Dwarf seahorses are in a league of their own and bbs hatched and enriched daily. They can stay in small aquariums indefinitely and in fact should to ensure feeding densities are correct. The aquarist now need to be mindful that maybe it will work in the short term, but very quickly they’ll need to graduate to larger food such as small mysis. This in itself is tricky business, something that might give the aquarist quite a bit of trouble.

What’s Next?

We have two different people on different sides of the US reporting they’ve seen very young juvenile seahorses sold to them as Dwarf Seahorses. Is this a trend or two unusual circumstances? I hope the latter but fear for the former.

Have you seen young juvenile seahorses sold as dwarf seahorses? If so, please leave a note in the comments below.
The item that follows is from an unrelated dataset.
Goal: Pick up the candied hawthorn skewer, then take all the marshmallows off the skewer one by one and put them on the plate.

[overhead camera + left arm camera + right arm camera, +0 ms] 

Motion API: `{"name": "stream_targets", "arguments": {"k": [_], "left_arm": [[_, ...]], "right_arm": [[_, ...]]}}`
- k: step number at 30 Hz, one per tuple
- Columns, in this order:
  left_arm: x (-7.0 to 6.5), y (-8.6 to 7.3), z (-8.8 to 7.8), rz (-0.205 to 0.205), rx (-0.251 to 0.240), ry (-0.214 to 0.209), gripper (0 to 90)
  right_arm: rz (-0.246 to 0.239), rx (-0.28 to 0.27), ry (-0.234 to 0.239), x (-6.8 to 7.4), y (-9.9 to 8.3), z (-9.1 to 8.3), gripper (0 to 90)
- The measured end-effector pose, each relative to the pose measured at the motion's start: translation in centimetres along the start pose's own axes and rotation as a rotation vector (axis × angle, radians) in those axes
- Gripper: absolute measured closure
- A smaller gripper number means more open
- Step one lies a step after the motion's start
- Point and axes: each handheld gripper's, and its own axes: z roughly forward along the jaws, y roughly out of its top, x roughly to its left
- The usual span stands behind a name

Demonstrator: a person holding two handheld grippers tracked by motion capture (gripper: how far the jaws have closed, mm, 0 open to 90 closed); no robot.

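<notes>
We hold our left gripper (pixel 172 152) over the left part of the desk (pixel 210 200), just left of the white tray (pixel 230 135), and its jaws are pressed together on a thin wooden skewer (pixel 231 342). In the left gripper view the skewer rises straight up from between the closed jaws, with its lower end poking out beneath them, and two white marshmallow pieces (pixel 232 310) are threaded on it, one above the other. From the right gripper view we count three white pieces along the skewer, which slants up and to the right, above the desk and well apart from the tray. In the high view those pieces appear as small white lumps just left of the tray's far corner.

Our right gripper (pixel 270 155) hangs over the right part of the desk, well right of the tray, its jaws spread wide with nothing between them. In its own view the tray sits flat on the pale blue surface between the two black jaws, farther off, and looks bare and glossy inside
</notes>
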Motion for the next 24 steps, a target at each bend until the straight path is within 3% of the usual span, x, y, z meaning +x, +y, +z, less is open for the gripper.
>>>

5 Responses to “Watch Out For This Case Of Mistaken Identity: Not Dwarf Seahorses; Baby Seahorses”

  1. Laura Says:

    I bought one of my tiger tails as a fry at a lfs, they continue to sell fry or very small juvenile h.comes. The only positive is they do list them as h.comes. But they display them with inappropriate fish. They do feed them mysis, but not often enough for such young seahorses. The seahorses are also expected to compete with the fish. It is sad……

  2. TJ Johnson Says:


    I, like Momo, have found several stores claiming the “dwarves” are Kelloggi. I refused to purchase them even though I thought it would be in the seahorse best interest. I can’t imagine that stores here in LA/OC could possibly sell them so small! How can we stop this? Most of the stores don’t even know how to care for such fry!

    I’ve been trying to talk to store owners about the seahorses to let them know really what got themselves into so they don’t support purchasing these precious babies!
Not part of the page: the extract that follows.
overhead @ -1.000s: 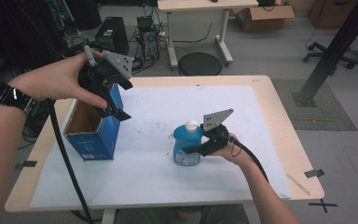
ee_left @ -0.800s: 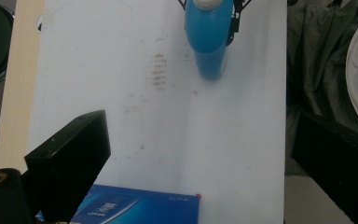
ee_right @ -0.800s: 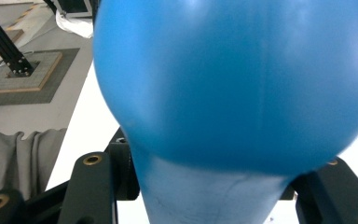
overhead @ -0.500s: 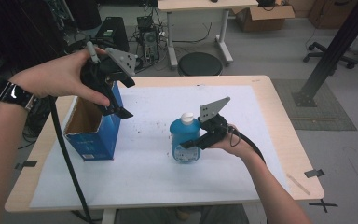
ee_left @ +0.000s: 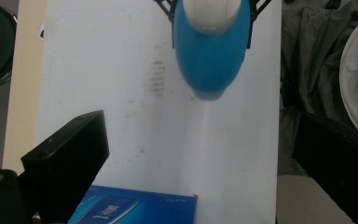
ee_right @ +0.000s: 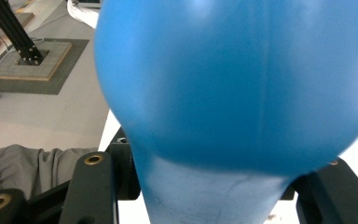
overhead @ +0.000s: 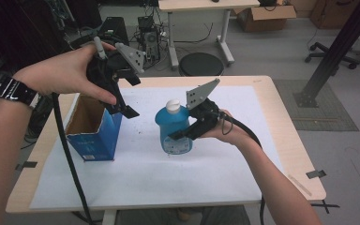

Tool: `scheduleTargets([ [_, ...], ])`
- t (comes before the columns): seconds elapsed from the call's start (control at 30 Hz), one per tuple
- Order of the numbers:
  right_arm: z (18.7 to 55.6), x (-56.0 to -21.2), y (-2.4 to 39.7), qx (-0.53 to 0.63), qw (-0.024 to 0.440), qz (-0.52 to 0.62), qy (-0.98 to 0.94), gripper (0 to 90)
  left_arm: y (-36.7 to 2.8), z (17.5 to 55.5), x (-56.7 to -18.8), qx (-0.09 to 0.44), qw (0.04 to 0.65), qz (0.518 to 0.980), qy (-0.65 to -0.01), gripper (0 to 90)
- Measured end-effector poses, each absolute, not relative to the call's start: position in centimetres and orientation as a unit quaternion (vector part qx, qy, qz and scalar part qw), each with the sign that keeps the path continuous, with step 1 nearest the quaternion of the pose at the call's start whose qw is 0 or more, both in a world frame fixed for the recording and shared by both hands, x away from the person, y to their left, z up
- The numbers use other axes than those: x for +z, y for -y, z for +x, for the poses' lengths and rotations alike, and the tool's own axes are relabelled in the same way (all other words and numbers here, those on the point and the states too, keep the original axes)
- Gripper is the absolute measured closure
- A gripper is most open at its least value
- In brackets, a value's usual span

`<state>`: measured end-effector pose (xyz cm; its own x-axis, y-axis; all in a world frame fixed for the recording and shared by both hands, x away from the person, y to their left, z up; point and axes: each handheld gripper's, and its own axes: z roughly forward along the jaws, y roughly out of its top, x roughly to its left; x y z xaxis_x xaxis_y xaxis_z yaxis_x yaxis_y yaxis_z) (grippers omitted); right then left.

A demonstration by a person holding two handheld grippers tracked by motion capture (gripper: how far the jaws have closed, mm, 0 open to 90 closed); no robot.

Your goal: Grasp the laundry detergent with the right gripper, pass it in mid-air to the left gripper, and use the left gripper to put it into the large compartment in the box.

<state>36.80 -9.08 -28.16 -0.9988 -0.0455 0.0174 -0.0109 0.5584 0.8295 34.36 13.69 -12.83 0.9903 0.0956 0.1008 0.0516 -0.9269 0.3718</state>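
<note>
Right gripper (overhead: 182, 135) clamped on rounded blue plastic bottle with white cap (overhead: 174, 127), bottle mid-table above white paper sheet (overhead: 168, 173), open blue cardboard box (overhead: 93, 129) at left, left gripper (overhead: 122, 108) above box, jaws apart, nothing held.

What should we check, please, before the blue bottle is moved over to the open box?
1. Grip: the right gripper is shut on the blue bottle, jaws on either side of its body. Ok.
2. Cap: the white cap sits on the neck; whether it is tight, cannot tell.
3. Bottle off the table: the left gripper view suggests it is lifted. Ok.
4. Box: upright, top open. Ok.
5. Box held steady: the left gripper hangs open above its edge, not gripping it. Not ok.
6. Inside of the box: partly hidden. Cannot tell.
</note>
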Motion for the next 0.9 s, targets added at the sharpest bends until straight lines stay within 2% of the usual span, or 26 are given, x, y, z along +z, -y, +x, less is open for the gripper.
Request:
scheduleTargets([
  [0.43,35.9,-24.9,5.7,-0.465,0.02,0.048,0.884,43.7,-12.5,33.8,-12.9,0.054,0.187,0.98,-0.026,3.8],
  [0.9,35.7,-24.6,4.4,-0.458,0.022,0.057,0.887,43.7,-11.2,33.8,-14.2,0.05,0.159,0.986,-0.022,3.9],
])
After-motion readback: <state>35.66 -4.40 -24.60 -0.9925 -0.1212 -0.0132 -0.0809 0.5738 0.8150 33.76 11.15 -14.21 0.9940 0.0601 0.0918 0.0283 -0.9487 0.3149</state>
    Anyhow, I’m just concerned and confirming this horrible trend that we both are starting to see here on the west coast.

  3. Sue Whitty Says:

    Once again a very well written piece of information,i found it very interesting to read.

    I think i am very lucky to have a very helpful lfs who will go out of his way to help,if he can’t answer your question they he will go out of his way to find the answer.

  4. TamiW Says:

    Hi TJ! Disappointing, but not surprising to hear that the practice is so widespread. I’m doubtful that it’s malicious, but I do think it poses a huge problem.

    I’m not sure what is to blame. I’ve seen price lists from overseas farms, and they offer seahorses in larger sizes. But someone somewhere is deciding that they don’t want the larger seahorses. Maybe cost is a fear – the belief that seahorses are difficult and have high mortality could reinforce the decision to purchase inexpensive seahorses as shop keepers don’t want to be on the hook for more expensive seahorses that might die. Of course, it’s a fulfilling prophecy – shops believe seahorses aren’t hardy, so purchase the smallest, which will have the worst mortality, this reinforcing the belief that they aren’t hardy, so they don’t want to spend more on larger seahorses.

    The fish keeping hobby has a long history of selling inappropriately sized fish for too small aquariums. This ranges from iridescent sharks in the freshwater hobby to marine sharks, and everything in between. I sometimes wonder if the proliferation of very small, young seahorses is to appeal to people that want a seahorse for nano and pico tanks. They probably don’t live long in those circumstances, but the old myth of seahorses being either short lived or difficult persists. It does worry me, because then I can’t help but wonder how many seahorses end up dying just from being too small to handle transit and infrequent feedings that would occur in a wholesaler and local fish store set up.

    Getting the word out is good! Maybe if more people say something, stores will demand better, which will encourage fish stores to look for bigger seahorses. At least that’s my hope.